Let’s go back to that classic definition for a moment;

The main events of a story devised and presented as an interrelated sequence”.

There are two things in this definition that are worth thinking about:

Main events: A sum of actions or events that occur in the story.

Interrelated: A connected order for these actions or events to happen.

So, what’s the difference between PLOT and STORY?

  • Story is what happens.
  • Plot is what happens in the connected order.

An example of this:

  • Story: A dude died and then a woman died.
  • Plot: A dude died and then a woman died of grief.

Got it? Okay, so “died of grief” implies a causal relation between both deaths, a connection.

Independence day, right?

So there can’t be a battle for the destiny of the planet if there’s no invasion first. In the same way, knowing how the whole thing ends can help you decide which events will comprise the development of your movie. DAAA

For example:

Let’s say someone asks you, hey, you’re a writer, right? and you say, yeah sure, whatever, I’m not a cocky cock. Which you are btw. Anyway, the other person then asks, so, what are you writing about?

You don’t wanna tell him that you haven’t written anything in like 2 years, so you eye the room searching for some inspiration to cover your shame with a lie and you land on a picture of two people getting back together.

Back together, uh? They answer back, kinda unsure if the information provided relates to an interesting story.

So, what do you do? Well think about it, people getting back together, this means they were apart, right?

Our causality is from being apart to getting back together. Maybe an alien abducts one of the characters and they take them to the spaceship. This poses the question, can a person abducted by aliens come back to their loved ones? Well, it depends you know, I mean, how tough are those aliens? are there other humans in there? maybe they can become a leader of the humans and face these crazy aliens, take control of the spaceship and come back home, right? But here’s the thing, turns out these crazy aliens were just heralds of a full-scale extraterrestrial invasion. So our protagonist now has to make a painful choice, either use the abducted spaceship to collide against the alien mothership and stop the invasion or come back home and enjoy their few last minutes with their loved ones. Either way, there’s no hope, or so does it seems. You see, our protagonist was a selfish person who only did what was in their best interest, maybe this was even the reason he was abducted in the first place, after performing one of their classic selfish acts. But out there, facing some disgusting reptilian villains, he won’t be able to be like that, no-no. If he is to become a leader, he must change from selfish to selfless, right?

And what does a selfless person do? Yes, they would choose to collide with the mothership.

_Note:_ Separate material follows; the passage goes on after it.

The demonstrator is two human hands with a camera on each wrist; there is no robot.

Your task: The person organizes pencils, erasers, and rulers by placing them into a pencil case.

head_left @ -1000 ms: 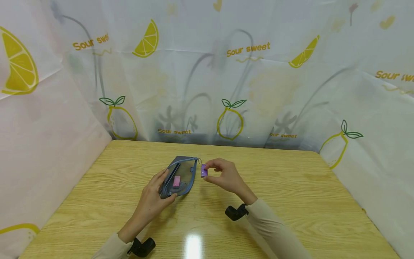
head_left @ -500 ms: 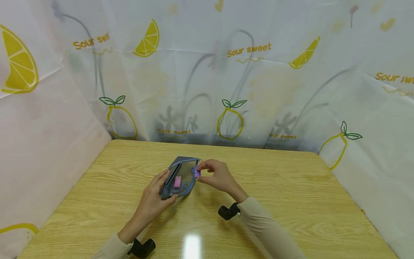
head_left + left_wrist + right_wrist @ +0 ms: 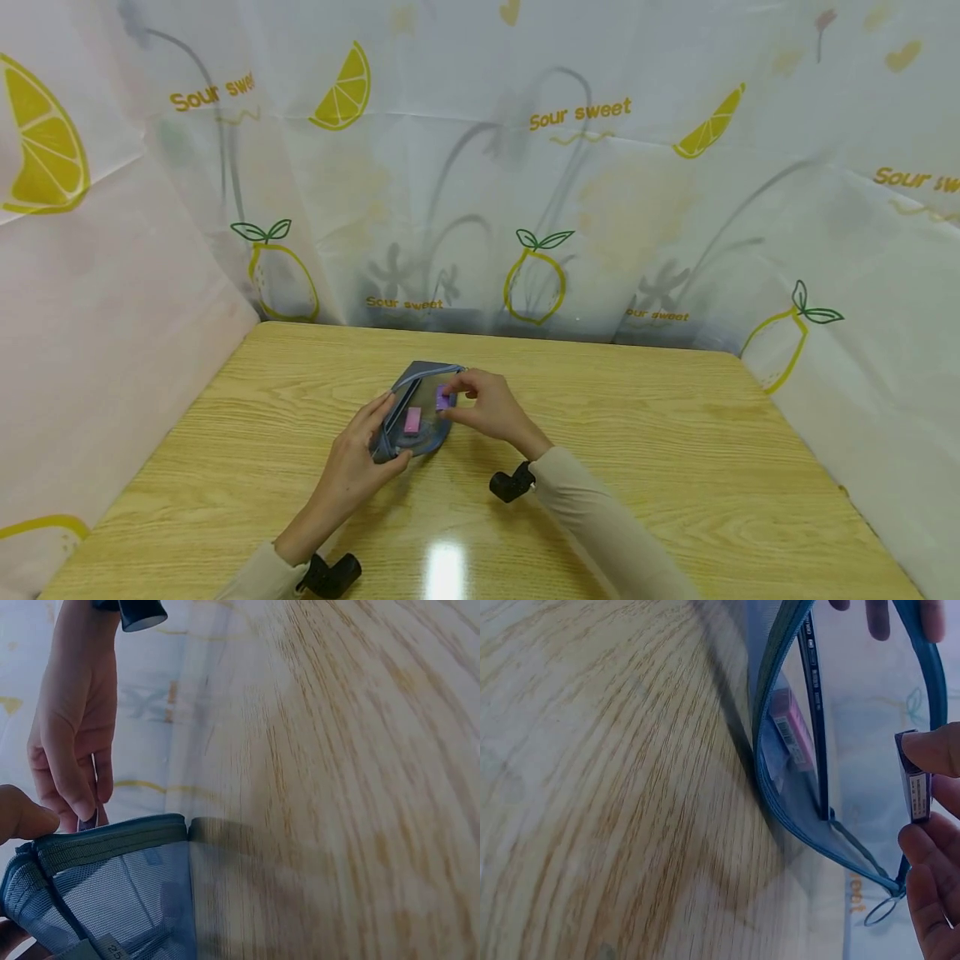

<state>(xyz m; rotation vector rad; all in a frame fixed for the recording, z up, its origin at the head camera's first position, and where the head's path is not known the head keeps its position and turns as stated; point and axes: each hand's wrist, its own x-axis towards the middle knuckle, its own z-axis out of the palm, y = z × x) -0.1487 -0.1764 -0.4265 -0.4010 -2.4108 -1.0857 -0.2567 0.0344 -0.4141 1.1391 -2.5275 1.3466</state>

The thing is, these crazy aliens were not the kamikaze type, they had some escape pods ready in the original alien spaceship. And thus, our newborn hero manages to make the spacecraft collide with the mother ship, stopping the invasion and floating back to Earth aboard the escape pod, where he ultimately lands and gets back to their loved ones. Unfortunately, he’s still young and his wife is now an old lady.

Why?

Because the picture was about a young man hugging his grandma.

I think we convinced them….

Now, back to the initial question.

Does any of this talk about plot help you make your story better in any way?

I think it does! Just think about it, the plot can be thought of as a chain of events in which previous events act as a cause for the next ones and so on!

Now you can write any dumbass story about alien invasions you want by following two simple rules:

  • Any event leads to another.
  • Any event comes from a previous one.  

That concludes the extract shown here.